Legal scholar William Kidderhas shown that the way Espenshade and Radford’s findings have been interpreted by affirmative action opponents is not accurate. The interpretation of this research itself rests on the faulty assumption that affirmative action is to blame if an academically accomplished Asian-American applicant gets rejected from an elite institution.
Based on his analysis, Kidder concluded,
“Exaggerated claims about the benefits for APAs [Asian Pacific Americans] of ending affirmative action foster a divisive public discourse in which APAs are falsely portrayed as natural adversaries of affirmative action and the interests of African American and Latinos in particular.”
In our opinion as well, focusing on simplistic ideas about standardized tests as the primary evidence for who “deserves” to be admitted to elite institutions like Harvard may serve to stir up resentment among accomplished applicants who get rejected.
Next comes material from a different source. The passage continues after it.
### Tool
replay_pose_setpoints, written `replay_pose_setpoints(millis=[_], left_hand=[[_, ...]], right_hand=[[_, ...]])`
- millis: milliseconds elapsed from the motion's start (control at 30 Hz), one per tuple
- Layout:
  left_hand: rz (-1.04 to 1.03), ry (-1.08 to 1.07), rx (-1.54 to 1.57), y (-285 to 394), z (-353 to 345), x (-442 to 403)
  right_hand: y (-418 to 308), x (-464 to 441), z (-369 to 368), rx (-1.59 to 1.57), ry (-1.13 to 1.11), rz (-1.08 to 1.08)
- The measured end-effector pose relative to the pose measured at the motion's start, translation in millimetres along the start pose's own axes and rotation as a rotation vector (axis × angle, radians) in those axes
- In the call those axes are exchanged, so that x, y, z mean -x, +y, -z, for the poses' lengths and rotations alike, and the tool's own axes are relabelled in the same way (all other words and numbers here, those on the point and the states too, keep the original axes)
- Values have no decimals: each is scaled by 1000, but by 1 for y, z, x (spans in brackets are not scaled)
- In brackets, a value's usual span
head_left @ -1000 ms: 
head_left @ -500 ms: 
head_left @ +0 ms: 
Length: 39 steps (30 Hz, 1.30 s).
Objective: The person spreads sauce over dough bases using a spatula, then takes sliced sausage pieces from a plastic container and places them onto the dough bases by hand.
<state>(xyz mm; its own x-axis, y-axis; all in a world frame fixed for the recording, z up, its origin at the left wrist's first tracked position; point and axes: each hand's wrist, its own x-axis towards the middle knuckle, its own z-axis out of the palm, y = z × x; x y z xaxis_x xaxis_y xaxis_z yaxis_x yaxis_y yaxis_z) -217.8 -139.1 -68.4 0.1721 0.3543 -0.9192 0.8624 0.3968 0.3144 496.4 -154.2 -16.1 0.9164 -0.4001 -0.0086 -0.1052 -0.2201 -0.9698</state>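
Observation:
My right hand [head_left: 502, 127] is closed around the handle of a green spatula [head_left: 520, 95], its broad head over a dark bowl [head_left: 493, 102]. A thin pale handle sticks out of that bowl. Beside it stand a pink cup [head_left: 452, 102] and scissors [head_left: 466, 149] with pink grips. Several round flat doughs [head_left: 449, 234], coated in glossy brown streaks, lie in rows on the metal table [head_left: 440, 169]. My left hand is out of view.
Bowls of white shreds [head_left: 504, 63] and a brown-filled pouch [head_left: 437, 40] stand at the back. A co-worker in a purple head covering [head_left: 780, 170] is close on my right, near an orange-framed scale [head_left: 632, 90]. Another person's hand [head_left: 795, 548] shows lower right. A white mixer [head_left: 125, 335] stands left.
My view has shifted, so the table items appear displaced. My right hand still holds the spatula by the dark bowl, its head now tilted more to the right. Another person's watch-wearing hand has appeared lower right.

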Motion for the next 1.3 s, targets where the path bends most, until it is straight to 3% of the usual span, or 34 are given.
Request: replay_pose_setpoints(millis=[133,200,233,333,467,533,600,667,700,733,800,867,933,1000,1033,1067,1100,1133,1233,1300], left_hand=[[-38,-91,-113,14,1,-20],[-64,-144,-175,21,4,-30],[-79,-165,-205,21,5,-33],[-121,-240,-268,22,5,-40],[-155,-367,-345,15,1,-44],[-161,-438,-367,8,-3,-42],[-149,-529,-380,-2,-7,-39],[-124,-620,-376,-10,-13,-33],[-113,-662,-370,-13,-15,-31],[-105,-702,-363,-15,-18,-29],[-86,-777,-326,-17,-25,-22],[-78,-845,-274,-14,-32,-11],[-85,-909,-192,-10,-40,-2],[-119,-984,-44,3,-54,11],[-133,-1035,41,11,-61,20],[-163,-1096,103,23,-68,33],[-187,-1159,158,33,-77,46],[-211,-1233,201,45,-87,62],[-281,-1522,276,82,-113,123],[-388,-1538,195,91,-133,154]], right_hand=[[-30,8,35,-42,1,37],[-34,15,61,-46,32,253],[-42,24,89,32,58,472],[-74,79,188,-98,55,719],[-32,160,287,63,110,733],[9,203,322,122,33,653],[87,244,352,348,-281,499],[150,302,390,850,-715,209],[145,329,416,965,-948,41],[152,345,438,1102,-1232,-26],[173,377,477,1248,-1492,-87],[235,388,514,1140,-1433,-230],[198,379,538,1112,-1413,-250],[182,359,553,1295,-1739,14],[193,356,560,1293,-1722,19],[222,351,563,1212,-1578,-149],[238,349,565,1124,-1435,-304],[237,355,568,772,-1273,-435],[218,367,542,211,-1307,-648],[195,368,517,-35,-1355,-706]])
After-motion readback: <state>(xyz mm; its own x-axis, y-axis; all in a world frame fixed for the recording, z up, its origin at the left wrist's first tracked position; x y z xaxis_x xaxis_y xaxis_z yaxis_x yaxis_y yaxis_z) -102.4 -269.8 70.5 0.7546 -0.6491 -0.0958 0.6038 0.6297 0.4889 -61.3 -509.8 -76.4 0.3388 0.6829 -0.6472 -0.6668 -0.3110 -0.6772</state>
As the “Harvard Not Fair” website and accompanying lawsuit demonstrate, these findings have been used to fuel a politics of resentment among rejected Asian-American applicants.
When speaking with reporters, Espenshade himself has acknowledged that his data are incomplete – given that colleges take myriad factors into account in admissions decisions – and his findings have been overinterpreted and actually do not prove that colleges discriminate against Asian-American applicants.
Moreover, in using images of Asian-American students to recruit complainants against Harvard and other highly selective institutions of higher education, the Project on Fair Representation relies on the idea that Asian-Americans comprise a monolithic group. In fact, the term “Asian-American” refers to a diversity of Asian ethnicities in the United States, whose educational opportunities and achievements vary widely.
The 2010 census question on race included check boxes for six Asian groups – Asian Indian, Chinese, Filipino, Japanese, Korean, and Vietnamese – along with a box for “Other Asian,” with a prompt for detailed responses such as “Hmong, Laotian, Thai, Pakistani, Cambodian, and so on.”
At this time, Students for Fair Admissions v. President and Fellows of Harvard College, filed in the United States District Court for the District of Massachusetts, is pending.
Now that Fisher has been decided, this case is the next front in the divisive politics surrounding race-conscious affirmative action in higher education admissions.
Relevant to the Harvard case is that a civil rights complaint alleging that Princeton University discriminates against Asian-American applicants was dismissed in 2015 after a long federal Office of Civil Rights investigation.
Although public disagreement about the policy continues, affirmative action is an imperfect, but as yet necessary tool that universities can leverage to cultivate robust and diverse spaces where students learn. June 23’s Fisher ruling underscores that important idea.
Related to the coming public discussions about the Harvard lawsuit, we are of the opinion that race-conscious policies like affirmative action need to be supported. The fact is that “Asian-Americans” have diverse social and educational experiences. And many Asian-Americans benefit from affirmative action policies.